» TASK TO CARRY OUT
What is needed is an exact copy of the line where "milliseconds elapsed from" appears plus every later line in the material.

==============================

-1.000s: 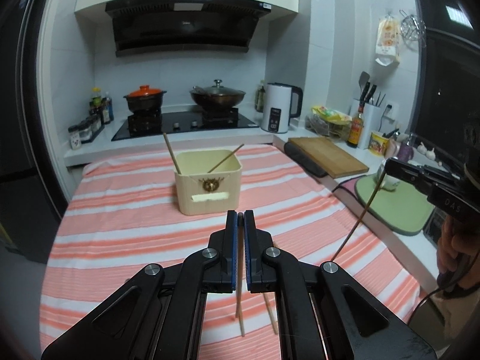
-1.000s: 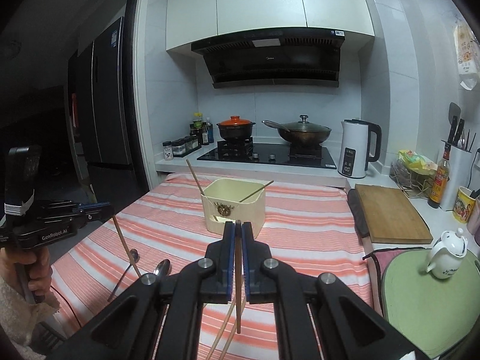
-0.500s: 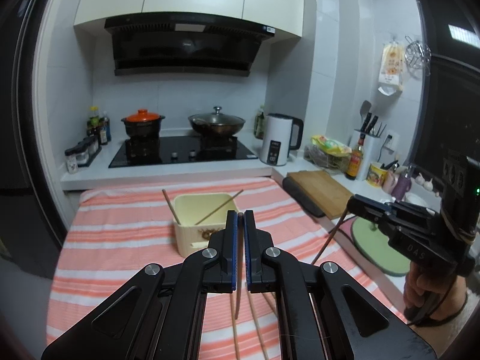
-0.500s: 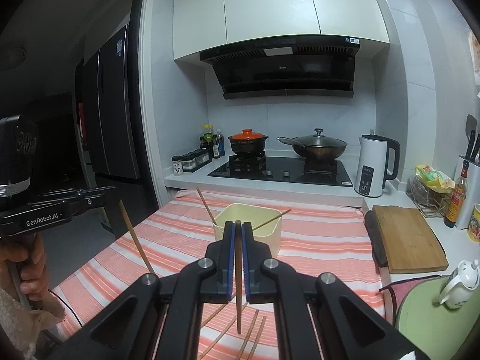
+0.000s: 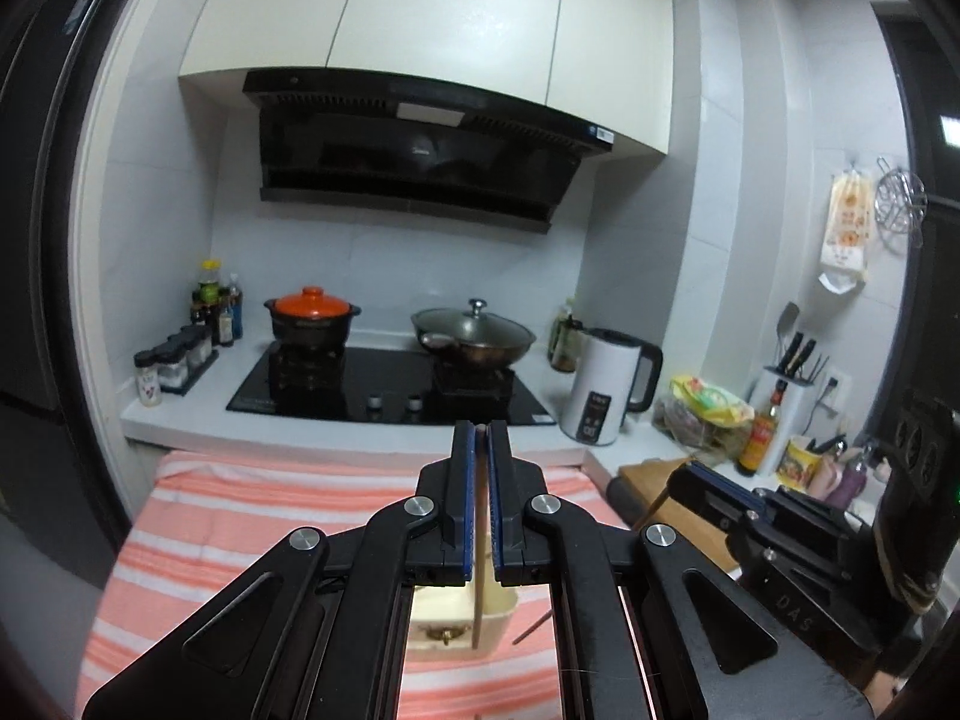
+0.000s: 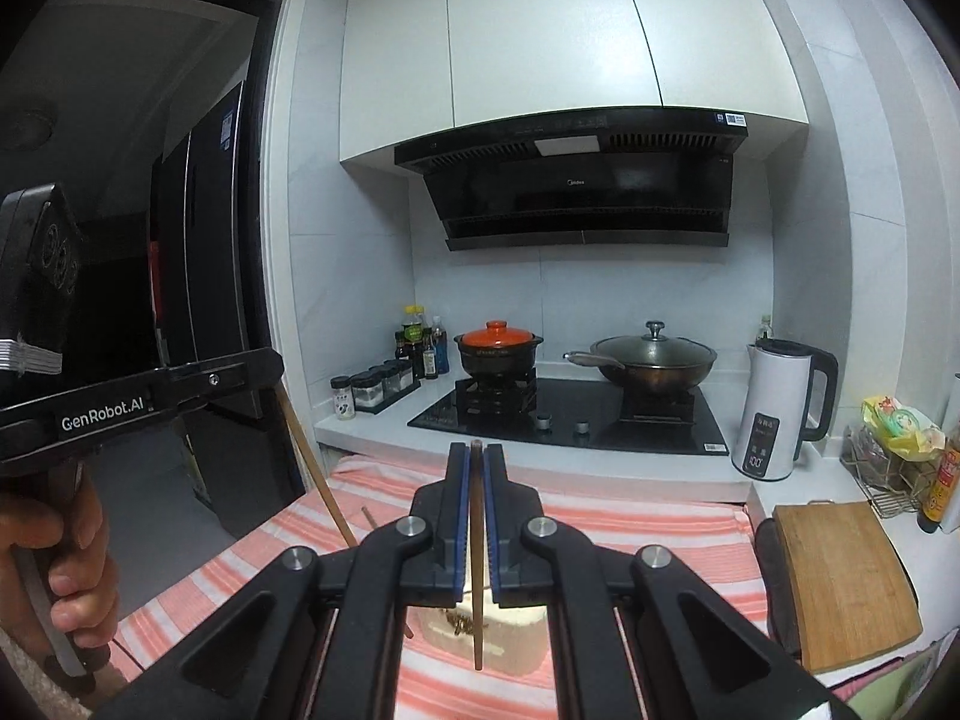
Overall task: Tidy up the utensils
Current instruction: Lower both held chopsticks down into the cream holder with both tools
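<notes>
My left gripper (image 5: 479,426) is shut on a wooden chopstick (image 5: 478,612) that hangs down in front of the cream utensil box (image 5: 459,621), which is mostly hidden behind the fingers. My right gripper (image 6: 476,447) is shut on another chopstick (image 6: 477,612), its tip hanging over the cream box (image 6: 492,630). In the right wrist view the left gripper (image 6: 264,369) shows at left with its chopstick (image 6: 315,468) slanting down. In the left wrist view the right gripper (image 5: 690,474) shows at right.
The box stands on a table with an orange-striped cloth (image 6: 648,528). Behind are a hob (image 6: 570,414) with an orange-lidded pot (image 6: 498,348) and a wok (image 6: 651,360), a white kettle (image 6: 777,408), and a wooden cutting board (image 6: 840,576) at right.
Both grippers have risen and tilted up, each still holding its chopstick. The box has dropped low in both views and the loose chopsticks on the cloth are out of sight.
</notes>
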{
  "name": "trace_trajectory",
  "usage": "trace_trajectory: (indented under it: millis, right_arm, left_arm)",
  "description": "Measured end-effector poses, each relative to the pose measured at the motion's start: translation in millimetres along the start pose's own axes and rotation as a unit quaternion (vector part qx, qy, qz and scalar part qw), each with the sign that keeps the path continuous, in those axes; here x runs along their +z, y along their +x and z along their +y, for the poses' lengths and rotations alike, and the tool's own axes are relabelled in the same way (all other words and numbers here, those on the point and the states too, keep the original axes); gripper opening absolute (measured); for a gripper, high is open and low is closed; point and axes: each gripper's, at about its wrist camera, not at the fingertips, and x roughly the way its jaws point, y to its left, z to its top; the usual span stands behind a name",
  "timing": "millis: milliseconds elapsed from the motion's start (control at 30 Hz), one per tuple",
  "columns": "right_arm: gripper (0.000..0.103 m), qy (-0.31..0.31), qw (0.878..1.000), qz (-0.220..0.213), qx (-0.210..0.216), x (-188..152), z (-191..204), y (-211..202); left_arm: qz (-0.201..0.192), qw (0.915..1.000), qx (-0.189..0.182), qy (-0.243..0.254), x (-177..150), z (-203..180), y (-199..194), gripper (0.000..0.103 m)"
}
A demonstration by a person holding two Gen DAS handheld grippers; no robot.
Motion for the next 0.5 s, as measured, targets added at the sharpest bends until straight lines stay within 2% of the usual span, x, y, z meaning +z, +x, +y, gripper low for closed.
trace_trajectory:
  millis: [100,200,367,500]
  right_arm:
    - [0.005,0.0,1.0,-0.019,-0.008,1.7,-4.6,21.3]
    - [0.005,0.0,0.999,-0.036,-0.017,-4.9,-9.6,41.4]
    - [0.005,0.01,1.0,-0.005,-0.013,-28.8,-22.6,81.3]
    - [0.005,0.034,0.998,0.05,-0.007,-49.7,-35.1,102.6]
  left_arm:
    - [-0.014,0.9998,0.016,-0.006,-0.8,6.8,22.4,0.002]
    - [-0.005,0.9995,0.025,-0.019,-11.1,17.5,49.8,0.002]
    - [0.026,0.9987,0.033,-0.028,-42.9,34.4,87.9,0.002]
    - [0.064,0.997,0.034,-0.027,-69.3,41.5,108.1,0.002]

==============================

» WRITTEN SOLUTION
  "timing": "millis: milliseconds elapsed from the motion's start (control at 30 Hz), one per tuple",
  "columns": "right_arm: gripper (0.000..0.103 m), qy (-0.31..0.31), qw (0.878..1.000), qz (-0.220..0.213), qx (-0.210..0.216), x (-188..152), z (-191..204), y (-211..202); left_arm: qz (-0.201..0.192), qw (0.915..1.000), qx (-0.189..0.182), qy (-0.243..0.254), x (-177..150), z (-203..180), y (-199..194), gripper (0.000..0.103 m)"
}
A demonstration by a person holding two Gen DAS handheld grippers; no robot.
Motion for the next 0.5 s, as measured, targets added at the sharpest bends until straight lines stay within 2% of the usual span, x, y, z meaning +z, +x, +y, gripper low for closed.
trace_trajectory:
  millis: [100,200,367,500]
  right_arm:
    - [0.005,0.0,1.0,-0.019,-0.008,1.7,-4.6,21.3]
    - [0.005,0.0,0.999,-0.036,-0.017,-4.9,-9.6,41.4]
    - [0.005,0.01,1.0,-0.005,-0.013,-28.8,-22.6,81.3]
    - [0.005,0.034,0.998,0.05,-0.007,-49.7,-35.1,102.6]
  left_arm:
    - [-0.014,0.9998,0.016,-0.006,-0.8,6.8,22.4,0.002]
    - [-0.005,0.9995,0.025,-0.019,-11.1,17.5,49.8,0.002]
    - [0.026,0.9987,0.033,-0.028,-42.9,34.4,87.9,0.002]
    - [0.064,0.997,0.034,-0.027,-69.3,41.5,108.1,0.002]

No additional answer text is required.